Selling a bike outside of state - what to do with the license plate?

ilikefood

Well-known member
The California thing of license plate staying with the vehicle when you sell it is new and weird to me (everywhere else I've lived you keep your plate when you sell your bike, and the buyer gets a new plate from the DMV), but I'm selling my bike to someone in Texas, not in California. Since the bike is going out of state, should I take off my license plate? Or does it still stay with the bike?
 

zelig

black 'tard heroine
TL;DR = not required by TX

From the Texas perspective, you have no obligation to include your license plate in a sale.

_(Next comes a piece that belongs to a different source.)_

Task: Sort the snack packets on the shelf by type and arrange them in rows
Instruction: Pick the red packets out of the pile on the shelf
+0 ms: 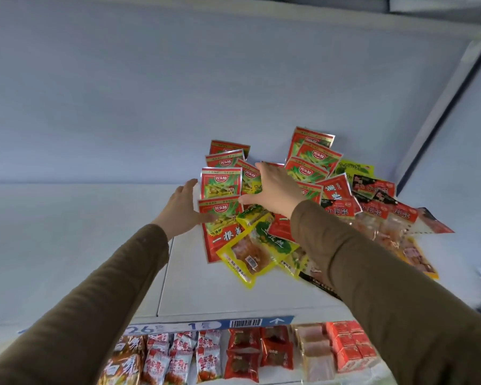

The system here even has a Texas Motor Vehicle Transfer Notification Form to help clear a seller if a buyer "abuses" an included plate (running up tolls, etc), which should give you an idea of how often that occurs.

I would guess California does NOT have a form like this if they require you to include the plate in a sale? Too lazy to search. :smoking

Anyway... to compensate for vehicles selling without plates, Texas has various temporary permit options.

Buying from out of state is an opportunity to legitimately acquire such plates, but as a buyer I am aware of the risks that a seller may wish to avoid, and would not be upset by a withheld plate if it was not legally required.
 

ScottRNelson

Mr. Dual Sport Rider
When I've sold vehicles to out of state buyers, I kept the plate. In my case, however, they were always personalized plates, so I would keep the plate even when sold within California too.

Take off the plate once you've sold it.
 

lam@barf

cage killer
VA has a transfer permit. The buyer can buy a $5 permit, good for three days. The buyer and the seller have to sign and date at point of sale and that gets the buyer the time to get to a VA DMV to tag the new-to-them bike.

I bought a bike in NC, used the permit as a paper tag, rode home and went to the DMV the next Monday.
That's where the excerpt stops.